Requirement:
In the records below, some lines hold the word "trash". Copy each of those lines.
Records for processing START
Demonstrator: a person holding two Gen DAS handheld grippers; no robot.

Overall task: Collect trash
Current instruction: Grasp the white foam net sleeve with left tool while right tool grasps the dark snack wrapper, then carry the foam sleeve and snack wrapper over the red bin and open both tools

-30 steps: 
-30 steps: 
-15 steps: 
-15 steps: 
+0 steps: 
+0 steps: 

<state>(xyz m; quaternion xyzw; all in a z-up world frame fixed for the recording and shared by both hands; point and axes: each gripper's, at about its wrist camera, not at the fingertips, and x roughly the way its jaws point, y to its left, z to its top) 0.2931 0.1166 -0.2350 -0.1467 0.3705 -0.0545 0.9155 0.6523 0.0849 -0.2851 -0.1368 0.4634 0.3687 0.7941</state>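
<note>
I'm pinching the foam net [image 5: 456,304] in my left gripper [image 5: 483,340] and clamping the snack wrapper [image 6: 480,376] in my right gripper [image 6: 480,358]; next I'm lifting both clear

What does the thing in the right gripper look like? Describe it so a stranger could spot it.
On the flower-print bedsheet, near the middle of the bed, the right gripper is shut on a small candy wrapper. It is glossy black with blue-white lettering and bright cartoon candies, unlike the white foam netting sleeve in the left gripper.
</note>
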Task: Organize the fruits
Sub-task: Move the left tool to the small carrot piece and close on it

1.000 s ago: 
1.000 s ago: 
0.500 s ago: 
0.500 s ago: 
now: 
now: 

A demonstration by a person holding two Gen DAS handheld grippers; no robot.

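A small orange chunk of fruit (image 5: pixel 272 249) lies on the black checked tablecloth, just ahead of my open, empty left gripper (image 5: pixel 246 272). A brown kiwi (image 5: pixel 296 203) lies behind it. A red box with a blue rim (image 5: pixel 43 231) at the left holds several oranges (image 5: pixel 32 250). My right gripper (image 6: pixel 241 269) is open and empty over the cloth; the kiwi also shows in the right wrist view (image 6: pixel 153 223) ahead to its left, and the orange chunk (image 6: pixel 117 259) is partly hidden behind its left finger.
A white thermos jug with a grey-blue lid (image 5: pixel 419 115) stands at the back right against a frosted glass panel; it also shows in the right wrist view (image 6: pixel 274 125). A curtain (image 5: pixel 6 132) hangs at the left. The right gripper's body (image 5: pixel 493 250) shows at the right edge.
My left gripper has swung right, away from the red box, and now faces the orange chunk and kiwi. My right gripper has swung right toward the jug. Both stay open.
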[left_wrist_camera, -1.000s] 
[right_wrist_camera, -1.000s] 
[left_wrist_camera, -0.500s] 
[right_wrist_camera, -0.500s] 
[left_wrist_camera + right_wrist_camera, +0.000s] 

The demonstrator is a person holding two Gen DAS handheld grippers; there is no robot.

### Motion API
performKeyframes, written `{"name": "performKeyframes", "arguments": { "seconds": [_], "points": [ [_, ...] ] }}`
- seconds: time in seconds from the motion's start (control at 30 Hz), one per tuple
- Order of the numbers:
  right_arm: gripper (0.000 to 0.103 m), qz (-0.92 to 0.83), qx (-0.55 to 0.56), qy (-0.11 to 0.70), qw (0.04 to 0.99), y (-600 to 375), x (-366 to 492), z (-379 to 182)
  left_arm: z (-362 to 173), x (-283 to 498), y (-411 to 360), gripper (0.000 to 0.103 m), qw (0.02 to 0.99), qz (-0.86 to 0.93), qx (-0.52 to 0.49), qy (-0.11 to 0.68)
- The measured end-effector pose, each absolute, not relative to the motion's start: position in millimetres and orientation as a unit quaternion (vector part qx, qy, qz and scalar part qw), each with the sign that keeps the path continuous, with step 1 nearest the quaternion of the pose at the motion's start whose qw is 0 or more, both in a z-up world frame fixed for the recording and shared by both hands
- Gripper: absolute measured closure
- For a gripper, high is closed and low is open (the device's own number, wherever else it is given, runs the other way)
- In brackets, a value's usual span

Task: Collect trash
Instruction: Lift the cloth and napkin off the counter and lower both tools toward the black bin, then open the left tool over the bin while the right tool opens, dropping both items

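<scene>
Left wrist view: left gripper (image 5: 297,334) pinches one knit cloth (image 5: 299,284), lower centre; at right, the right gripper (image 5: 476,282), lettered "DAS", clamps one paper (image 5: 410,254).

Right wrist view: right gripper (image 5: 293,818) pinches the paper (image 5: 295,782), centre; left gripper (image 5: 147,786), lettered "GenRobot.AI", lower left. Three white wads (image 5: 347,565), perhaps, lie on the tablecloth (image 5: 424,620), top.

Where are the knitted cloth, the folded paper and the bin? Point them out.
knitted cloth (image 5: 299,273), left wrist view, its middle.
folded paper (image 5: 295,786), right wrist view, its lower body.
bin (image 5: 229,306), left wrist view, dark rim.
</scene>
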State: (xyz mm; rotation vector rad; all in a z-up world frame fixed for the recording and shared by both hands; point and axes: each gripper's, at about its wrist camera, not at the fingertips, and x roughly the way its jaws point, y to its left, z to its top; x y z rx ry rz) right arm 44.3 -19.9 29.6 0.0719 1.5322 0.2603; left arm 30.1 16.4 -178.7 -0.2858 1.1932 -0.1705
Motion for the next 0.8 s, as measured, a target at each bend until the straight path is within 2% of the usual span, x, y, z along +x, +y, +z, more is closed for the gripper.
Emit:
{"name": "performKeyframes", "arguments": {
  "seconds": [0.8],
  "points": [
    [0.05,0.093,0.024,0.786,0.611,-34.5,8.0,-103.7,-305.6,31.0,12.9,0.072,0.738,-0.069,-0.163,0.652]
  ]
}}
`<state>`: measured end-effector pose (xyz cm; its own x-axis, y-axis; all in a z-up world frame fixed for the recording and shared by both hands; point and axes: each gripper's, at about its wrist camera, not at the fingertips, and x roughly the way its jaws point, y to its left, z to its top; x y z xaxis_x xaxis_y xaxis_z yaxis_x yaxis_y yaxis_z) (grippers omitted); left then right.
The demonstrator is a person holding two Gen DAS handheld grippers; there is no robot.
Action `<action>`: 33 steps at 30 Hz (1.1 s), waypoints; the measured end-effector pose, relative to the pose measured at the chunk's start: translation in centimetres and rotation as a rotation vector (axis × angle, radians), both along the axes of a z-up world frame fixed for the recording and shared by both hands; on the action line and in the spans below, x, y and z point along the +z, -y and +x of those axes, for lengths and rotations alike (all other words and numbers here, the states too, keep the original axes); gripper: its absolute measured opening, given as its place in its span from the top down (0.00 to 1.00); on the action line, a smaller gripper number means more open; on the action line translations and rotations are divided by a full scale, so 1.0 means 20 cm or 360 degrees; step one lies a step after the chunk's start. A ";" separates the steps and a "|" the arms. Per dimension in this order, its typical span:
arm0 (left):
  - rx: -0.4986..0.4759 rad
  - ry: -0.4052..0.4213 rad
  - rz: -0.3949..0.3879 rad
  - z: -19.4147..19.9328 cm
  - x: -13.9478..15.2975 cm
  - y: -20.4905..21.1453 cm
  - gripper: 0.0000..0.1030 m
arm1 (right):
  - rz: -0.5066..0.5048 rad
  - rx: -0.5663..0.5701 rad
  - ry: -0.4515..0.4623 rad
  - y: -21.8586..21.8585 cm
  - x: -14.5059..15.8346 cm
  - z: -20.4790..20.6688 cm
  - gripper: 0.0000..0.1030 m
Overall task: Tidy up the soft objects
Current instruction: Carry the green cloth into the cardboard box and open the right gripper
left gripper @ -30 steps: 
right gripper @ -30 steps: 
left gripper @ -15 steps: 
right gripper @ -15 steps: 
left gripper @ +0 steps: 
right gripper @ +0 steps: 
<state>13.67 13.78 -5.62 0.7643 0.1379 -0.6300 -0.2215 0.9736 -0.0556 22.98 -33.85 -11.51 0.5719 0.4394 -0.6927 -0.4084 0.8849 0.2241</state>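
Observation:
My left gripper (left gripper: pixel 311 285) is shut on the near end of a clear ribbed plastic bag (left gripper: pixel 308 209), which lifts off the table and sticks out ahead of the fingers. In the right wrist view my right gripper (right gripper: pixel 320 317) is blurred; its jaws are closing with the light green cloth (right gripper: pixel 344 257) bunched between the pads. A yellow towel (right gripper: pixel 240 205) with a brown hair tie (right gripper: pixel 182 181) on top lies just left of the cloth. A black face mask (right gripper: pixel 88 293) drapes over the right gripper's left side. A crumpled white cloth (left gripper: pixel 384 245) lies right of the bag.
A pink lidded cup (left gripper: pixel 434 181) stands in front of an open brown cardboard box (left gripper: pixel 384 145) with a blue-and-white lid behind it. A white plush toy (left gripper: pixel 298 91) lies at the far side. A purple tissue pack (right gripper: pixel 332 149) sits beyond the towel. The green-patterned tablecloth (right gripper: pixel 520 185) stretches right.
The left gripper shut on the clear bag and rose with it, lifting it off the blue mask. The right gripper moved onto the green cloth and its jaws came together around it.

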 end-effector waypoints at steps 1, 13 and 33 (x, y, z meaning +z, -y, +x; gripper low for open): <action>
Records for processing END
Completed exercise:
Overall task: Collect trash
Task: Collect trash

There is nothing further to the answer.